Zimbabwe hiked its overnight lending rate to 50% last month after making its interim RTGS currency the country’s sole legal tender.
Central bank Governor John Mangudya said on Monday that Zimbabwean individuals and companies held around $1 billion in foreign-currency accounts, around three months’ import cover.
Meanwhile; speaking during the Daily News Business Breakfast Forum, “Implications Of The New Currency” on Monday morning, Reserve Bank of Zimbabwe (RBZ) governor John Mangudya outlined the implications of the introduction of local currency. He said:
- Stability on the interbank foreign exchange market as more foreign currency is sold through formal channels. As at end of June 2019 US$664 million had been traded.
- Reduction of trading of foreign currency on the parallel market.
- Stronger demand for local currency, which strengthens its value.
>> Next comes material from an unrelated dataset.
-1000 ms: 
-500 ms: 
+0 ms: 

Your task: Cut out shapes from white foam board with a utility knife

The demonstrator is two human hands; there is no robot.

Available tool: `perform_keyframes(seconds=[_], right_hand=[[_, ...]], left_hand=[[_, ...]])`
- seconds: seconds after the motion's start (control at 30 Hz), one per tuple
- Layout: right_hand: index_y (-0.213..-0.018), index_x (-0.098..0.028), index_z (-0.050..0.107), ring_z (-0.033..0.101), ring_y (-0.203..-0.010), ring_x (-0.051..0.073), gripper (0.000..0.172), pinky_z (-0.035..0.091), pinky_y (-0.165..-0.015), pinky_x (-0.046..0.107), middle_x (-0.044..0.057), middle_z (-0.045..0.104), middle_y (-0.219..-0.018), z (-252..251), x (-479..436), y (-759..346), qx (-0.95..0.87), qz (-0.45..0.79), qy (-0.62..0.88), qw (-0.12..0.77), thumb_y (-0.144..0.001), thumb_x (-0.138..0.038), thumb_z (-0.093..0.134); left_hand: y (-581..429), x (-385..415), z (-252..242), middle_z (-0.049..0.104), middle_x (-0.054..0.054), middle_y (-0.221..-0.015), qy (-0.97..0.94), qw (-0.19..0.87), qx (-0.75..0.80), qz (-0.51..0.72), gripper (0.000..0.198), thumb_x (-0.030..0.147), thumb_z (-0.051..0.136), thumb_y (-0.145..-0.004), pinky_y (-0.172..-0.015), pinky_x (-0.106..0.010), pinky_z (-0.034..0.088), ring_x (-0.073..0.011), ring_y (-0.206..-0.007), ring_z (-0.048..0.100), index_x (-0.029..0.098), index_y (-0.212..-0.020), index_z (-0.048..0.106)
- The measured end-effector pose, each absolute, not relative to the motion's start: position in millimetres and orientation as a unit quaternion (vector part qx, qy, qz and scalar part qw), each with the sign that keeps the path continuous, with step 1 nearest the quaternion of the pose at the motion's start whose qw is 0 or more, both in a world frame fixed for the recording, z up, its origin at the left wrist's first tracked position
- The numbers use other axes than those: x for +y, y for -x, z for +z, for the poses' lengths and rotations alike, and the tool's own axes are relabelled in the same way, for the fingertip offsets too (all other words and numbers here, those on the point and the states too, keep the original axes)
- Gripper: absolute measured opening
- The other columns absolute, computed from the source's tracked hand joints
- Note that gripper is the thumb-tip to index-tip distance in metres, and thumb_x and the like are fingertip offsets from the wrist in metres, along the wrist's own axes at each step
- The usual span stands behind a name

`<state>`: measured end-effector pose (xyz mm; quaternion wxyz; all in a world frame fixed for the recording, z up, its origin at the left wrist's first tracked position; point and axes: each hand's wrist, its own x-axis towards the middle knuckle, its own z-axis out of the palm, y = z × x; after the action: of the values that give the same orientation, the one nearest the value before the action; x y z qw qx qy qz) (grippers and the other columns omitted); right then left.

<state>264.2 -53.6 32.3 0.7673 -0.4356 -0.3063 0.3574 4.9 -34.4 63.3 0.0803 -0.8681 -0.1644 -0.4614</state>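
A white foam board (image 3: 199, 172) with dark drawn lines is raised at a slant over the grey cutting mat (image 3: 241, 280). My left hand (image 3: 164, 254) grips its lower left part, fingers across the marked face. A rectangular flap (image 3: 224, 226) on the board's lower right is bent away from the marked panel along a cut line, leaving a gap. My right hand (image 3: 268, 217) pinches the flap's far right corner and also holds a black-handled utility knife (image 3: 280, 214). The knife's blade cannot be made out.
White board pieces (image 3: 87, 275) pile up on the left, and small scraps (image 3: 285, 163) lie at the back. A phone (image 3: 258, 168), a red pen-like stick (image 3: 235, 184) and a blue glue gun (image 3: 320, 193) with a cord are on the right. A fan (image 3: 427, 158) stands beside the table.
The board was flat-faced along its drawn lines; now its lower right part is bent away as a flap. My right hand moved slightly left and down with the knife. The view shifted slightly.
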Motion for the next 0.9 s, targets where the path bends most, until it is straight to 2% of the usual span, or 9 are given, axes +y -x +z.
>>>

- Halting of costly re-dollarisation – economic agents were reverting to use of US dollar as the unit of account and medium of exchange;
- Improved monetary policy effectiveness – use of monetary policy in instruments to control inflation and maintain price stability going forward;
- Retention of foreign exchange accounts (current Nostro deposit position around US$ billion or around $3 months import cover) to boost economic activity in the country;
- Restoration of confidence in the economy as measures yield positive results;
- Creation of certainty which assists business in planning and decision making
- Creation of scope for increased production and productivity – low production is the major challenge facing the economy.